▸ Assigned task:
In the listing below, find the line with "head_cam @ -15" and the line with "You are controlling", then return them and every line between them exactly, minus the pictures.

○ ○ ○

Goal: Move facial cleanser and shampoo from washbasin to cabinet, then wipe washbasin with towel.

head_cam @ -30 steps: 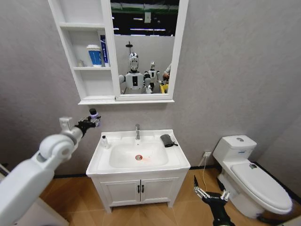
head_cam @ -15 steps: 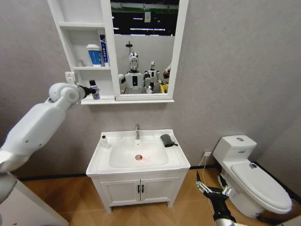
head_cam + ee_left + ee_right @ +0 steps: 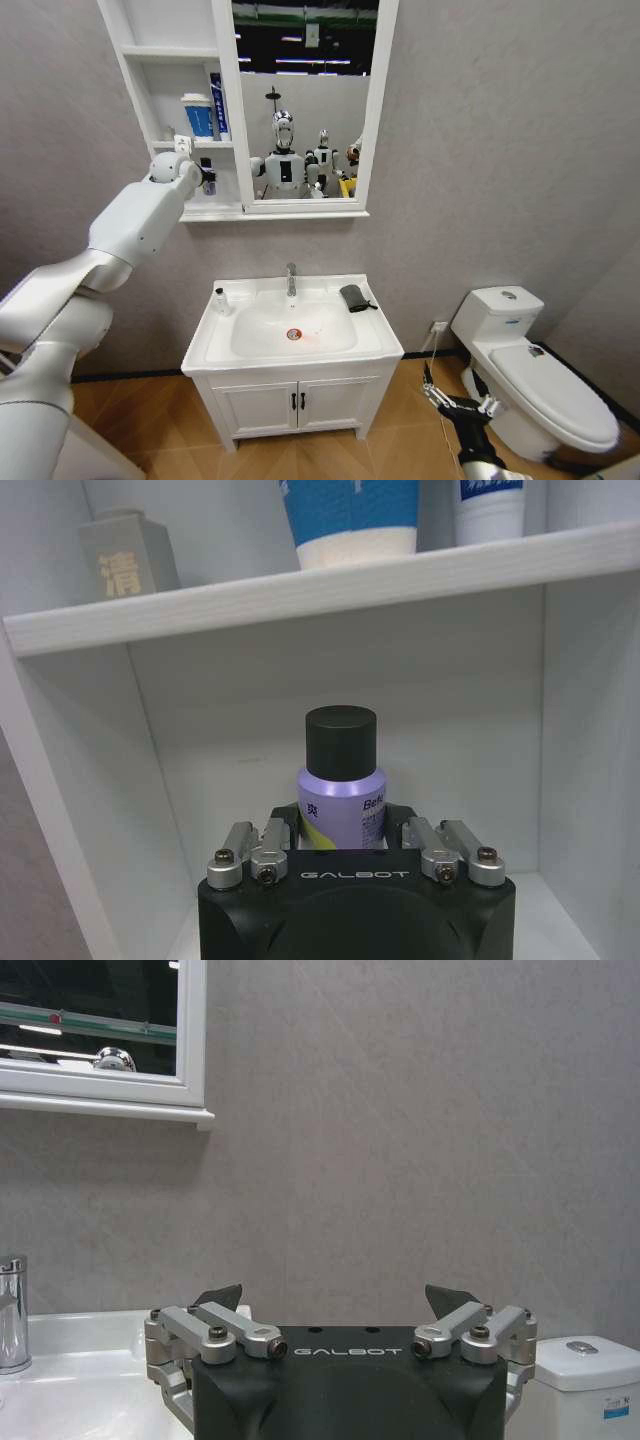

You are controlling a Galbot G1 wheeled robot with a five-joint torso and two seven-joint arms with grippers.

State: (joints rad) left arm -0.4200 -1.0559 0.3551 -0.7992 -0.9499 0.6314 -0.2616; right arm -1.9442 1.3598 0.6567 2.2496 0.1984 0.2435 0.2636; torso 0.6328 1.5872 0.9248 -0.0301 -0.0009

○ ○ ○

▸ Completed task:
head_cam @ -15 steps: 
head_cam + ee_left + ee_right @ +0 steps: 

You are controlling a Galbot G1 wheeled robot with a five-joint torso and two seven-joint arms with grippers.

There is no more to this exercise.